Total equity mutual fund flow improved sequentially week-to-week but produced a tally below the 2014 year-to-date weekly average. The $3.1 billion that came into all equity mutual funds during the most recent 5 day period ending April 2nd was split between a fairly weak $949 million inflow into U.S. equity funds versus the $2.1 billion that moved into international stock funds. This higher demand for foreign equity products has been consistent over the past two years with international stock fund inflow having averaged $2.8 billion per week this year and $2.6 billion per week last year in 2013 with domestic fund products averaging an inflow of just $1.2 billion thus far in '14 and a $451 million inflow last year in comparison. The 2014 running weekly average inflow for all equity mutual funds is now $4.0 billion, still an improvement from the $3.0 billion weekly average inflow for 2013. 

 

Fixed income mutual fund flow improved sequentially week-to-week and the 12 week linear trend lines in the product graphs below display improving momentum for bond funds versus equity funds. For the week ending April 2nd, $3.3 billion flowed into all fixed income funds, an improvement from last week's $1.2 billion inflow. The breakout of improving bond fund inflow amounted to $3.1 billion into taxable products and a $202 million inflow into tax-free or municipal products.

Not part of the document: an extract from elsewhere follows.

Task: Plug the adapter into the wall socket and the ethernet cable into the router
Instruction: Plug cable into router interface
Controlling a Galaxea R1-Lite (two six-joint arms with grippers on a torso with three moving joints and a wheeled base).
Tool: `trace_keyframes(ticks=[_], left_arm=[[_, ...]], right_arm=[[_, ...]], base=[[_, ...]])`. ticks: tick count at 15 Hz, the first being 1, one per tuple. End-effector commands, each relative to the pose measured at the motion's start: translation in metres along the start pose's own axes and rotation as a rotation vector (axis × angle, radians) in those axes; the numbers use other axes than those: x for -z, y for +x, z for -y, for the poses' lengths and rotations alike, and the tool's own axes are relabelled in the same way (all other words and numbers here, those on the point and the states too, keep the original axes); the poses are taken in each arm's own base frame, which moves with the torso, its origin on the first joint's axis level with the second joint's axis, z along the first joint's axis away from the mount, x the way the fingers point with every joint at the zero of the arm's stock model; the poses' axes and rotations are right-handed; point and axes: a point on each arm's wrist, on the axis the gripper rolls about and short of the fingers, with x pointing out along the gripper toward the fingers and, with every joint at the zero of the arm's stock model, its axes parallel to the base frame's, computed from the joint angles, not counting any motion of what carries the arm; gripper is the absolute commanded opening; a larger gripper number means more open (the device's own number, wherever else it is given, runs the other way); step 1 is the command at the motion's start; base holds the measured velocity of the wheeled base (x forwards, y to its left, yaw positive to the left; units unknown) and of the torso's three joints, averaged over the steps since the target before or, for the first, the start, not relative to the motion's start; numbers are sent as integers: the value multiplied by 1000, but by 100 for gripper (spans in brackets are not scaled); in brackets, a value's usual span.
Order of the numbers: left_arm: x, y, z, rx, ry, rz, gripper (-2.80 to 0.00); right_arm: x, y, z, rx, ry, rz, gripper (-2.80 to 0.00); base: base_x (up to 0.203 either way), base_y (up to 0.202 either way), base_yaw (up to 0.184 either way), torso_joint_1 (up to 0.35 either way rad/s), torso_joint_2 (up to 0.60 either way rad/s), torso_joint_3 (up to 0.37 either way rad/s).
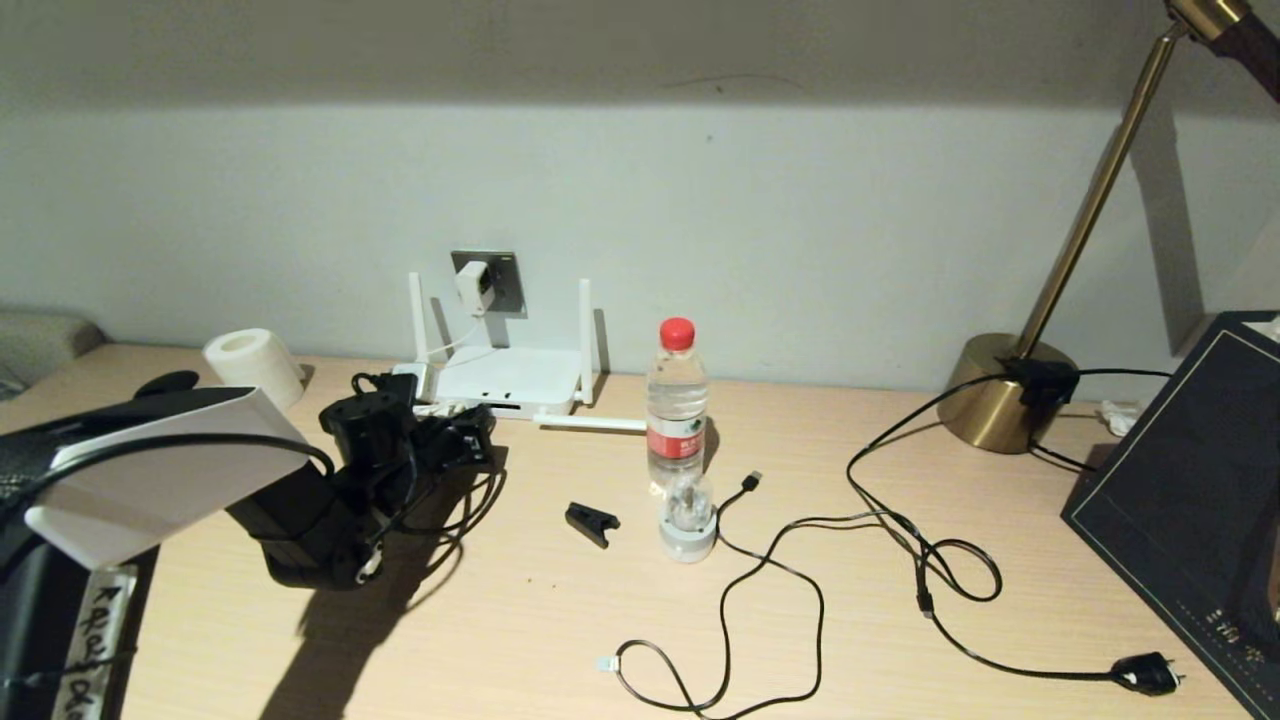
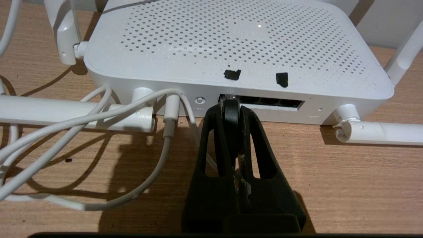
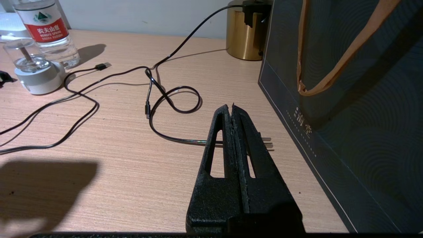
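The white adapter (image 1: 472,285) sits in the dark grey wall socket (image 1: 506,283), and its thin white cord runs down to the router (image 1: 510,385). In the left wrist view the router (image 2: 238,43) lies close in front, its dark port row (image 2: 274,103) facing me. My left gripper (image 2: 230,108) is shut on the black disc end of the ethernet cable (image 2: 230,115), held at the leftmost port. The connector tip is hidden behind the disc. In the head view this gripper (image 1: 468,440) is at the router's front edge. My right gripper (image 3: 232,106) hovers shut and empty over the table.
A water bottle (image 1: 677,400), a small white-based dome (image 1: 688,520) and a black clip (image 1: 592,523) stand mid-table. A black USB cable (image 1: 770,560) and the lamp cord with its black plug (image 1: 1145,675) trail right. Lamp base (image 1: 1005,390), dark bag (image 1: 1190,500), paper roll (image 1: 252,365).
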Motion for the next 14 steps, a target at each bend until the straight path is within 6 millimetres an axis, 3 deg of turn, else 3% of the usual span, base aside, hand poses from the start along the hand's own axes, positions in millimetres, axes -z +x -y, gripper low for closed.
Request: trace_keyframes(ticks=[1,14], left_arm=[[2,2,0,1,0,9,-280],[1,4,0,2,0,16,-280]], right_arm=[[10,2,0,-1,0,-35,-280],[10,2,0,-1,0,-35,-280]], base=[[0,0,0,0,0,0],[0,0,0,0,0,0]])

The inflow into taxable products this week was the 8th consecutive week of positive flow and the inflow into municipal or tax-free products was the 12th consecutive week of positive subscriptions. The 2014 weekly average for fixed income mutual funds now stands at a $1.9 billion weekly inflow, an improvement from 2013's weekly average outflow of $1.5 billion but a far cry from the $5.8 billion weekly average inflow from 2012 (our view of the blow off top in bond fund inflow).

 

Exchange traded funds (ETF) experienced positive trends during the week, with a very strong week of subscriptions into stock ETFs with $4.1 billion in net inflow with bond ETFs experiencing a slightly above average inflow of $1.6 billion for the most recent 5 day period. The 2014 weekly averages are now a $421 million weekly inflow for equity ETFs and a $946 million weekly inflow for fixed income ETFs. 

 

The net of total equity mutual fund and ETF trends against total bond mutual fund and ETF flows totaled a positive $2.3 billion spread for the week ($7.3 billion of total equity inflow versus the $4.9 billion inflow within fixed income; positive numbers imply greater money flow to stocks; negative numbers imply greater money flow to bonds). The 52 week moving average has been $7.2 billion (more positive money flow to equities), with a 52 week high of $31.0 billion (more positive money flow to equities) and a 52 week low of -$37.4 billion (negative numbers imply more positive money flow to bonds for the week). 

 

Mutual fund flow data is collected weekly from the Investment Company Institute (ICI) and represents a survey of 95% of the investment management industry's mutual fund assets. Mutual fund data largely reflects the actions of retail investors. ETF information is extracted from Bloomberg and is matched to the same weekly reporting schedule as the ICI mutual fund data. According to industry leader Blackrock (BLK), U.S. ETF participation is 60% institutional investors and 40% retail investors.   

 

Fund Flows, Refreshed - ICI chart 1

 

Most Recent 12 Week Flow in Millions by Mutual Fund Product

 

Fund Flows, Refreshed - ICI chart 2

 

Fund Flows, Refreshed - ICI chart 3

 

Fund Flows, Refreshed - ICI chart 4

 

Fund Flows, Refreshed - ICI chart 5

 

Fund Flows, Refreshed - ICI chart 6

 

Most Recent 12 Week Flow Within Equity & Fixed Income Exchange Traded Funds


Fund Flows, Refreshed - ICI chart 7

 

Fund Flows, Refreshed - ICI chart 8

 

Net Results

 

The net of total equity mutual fund and ETF trends against total bond mutual fund and ETF flows totaled a positive $2.3 billion spread for the week ($7.3 billion of total equity inflow versus the $4.9 billion inflow within fixed income; positive numbers imply greater money flow to stocks; negative numbers imply greater money flow to bonds). The 52 week moving average has been $7.2 billion (more positive money flow to equities), with a 52 week high of $31.0 billion (more positive money flow to equities) and a 52 week low of -$37.4 billion (negative numbers imply more positive money flow to bonds for the week).